(Assignment)
Reproduce the data that follows precisely.
• • • • •
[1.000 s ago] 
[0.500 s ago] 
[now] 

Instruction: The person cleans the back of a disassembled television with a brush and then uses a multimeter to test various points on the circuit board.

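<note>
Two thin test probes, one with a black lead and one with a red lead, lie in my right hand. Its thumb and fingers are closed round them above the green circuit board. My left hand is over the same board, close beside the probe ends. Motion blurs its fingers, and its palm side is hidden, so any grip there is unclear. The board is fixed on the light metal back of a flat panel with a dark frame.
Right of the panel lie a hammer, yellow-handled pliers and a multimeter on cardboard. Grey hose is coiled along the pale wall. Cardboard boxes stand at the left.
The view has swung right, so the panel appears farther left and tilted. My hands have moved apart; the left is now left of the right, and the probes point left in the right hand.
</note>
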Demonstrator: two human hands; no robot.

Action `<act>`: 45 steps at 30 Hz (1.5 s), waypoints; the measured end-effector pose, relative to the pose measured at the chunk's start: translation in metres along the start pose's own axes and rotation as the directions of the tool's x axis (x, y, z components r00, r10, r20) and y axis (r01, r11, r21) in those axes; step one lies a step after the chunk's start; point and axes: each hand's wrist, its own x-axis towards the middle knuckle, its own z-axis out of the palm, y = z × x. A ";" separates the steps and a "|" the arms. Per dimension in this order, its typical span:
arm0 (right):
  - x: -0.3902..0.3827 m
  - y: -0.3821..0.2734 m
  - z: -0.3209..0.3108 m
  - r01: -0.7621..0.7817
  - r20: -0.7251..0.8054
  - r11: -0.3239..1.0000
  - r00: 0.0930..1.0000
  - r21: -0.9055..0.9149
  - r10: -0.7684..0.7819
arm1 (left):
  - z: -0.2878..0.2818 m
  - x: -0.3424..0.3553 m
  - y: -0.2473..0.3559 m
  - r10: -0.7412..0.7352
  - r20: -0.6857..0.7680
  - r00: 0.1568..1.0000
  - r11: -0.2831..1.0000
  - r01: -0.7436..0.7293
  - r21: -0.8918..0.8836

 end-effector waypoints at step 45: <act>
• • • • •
(Output of the task)
[1.000 s ago] 
[0.500 s ago] 
[now] 

Instruction: The person cleans the back of a disassembled television with a brush and then uses a multimeter to test various points on the circuit board.

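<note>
Two thin test probes, one with a black lead and one with a red lead, lie in my right hand. Its thumb and fingers are closed round them above the green circuit board. My left hand is over the same board, close beside the probe ends. Motion blurs its fingers, and its palm side is hidden, so any grip there is unclear. The board is fixed on the light metal back of a flat panel with a dark frame.
Right of the panel lie a hammer, yellow-handled pliers and a multimeter on cardboard. Grey hose is coiled along the pale wall. Cardboard boxes stand at the left.
The view has swung right, so the panel appears farther left and tilted. My hands have moved apart; the left is now left of the right, and the probes point left in the right hand.
</note>
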Demonstrator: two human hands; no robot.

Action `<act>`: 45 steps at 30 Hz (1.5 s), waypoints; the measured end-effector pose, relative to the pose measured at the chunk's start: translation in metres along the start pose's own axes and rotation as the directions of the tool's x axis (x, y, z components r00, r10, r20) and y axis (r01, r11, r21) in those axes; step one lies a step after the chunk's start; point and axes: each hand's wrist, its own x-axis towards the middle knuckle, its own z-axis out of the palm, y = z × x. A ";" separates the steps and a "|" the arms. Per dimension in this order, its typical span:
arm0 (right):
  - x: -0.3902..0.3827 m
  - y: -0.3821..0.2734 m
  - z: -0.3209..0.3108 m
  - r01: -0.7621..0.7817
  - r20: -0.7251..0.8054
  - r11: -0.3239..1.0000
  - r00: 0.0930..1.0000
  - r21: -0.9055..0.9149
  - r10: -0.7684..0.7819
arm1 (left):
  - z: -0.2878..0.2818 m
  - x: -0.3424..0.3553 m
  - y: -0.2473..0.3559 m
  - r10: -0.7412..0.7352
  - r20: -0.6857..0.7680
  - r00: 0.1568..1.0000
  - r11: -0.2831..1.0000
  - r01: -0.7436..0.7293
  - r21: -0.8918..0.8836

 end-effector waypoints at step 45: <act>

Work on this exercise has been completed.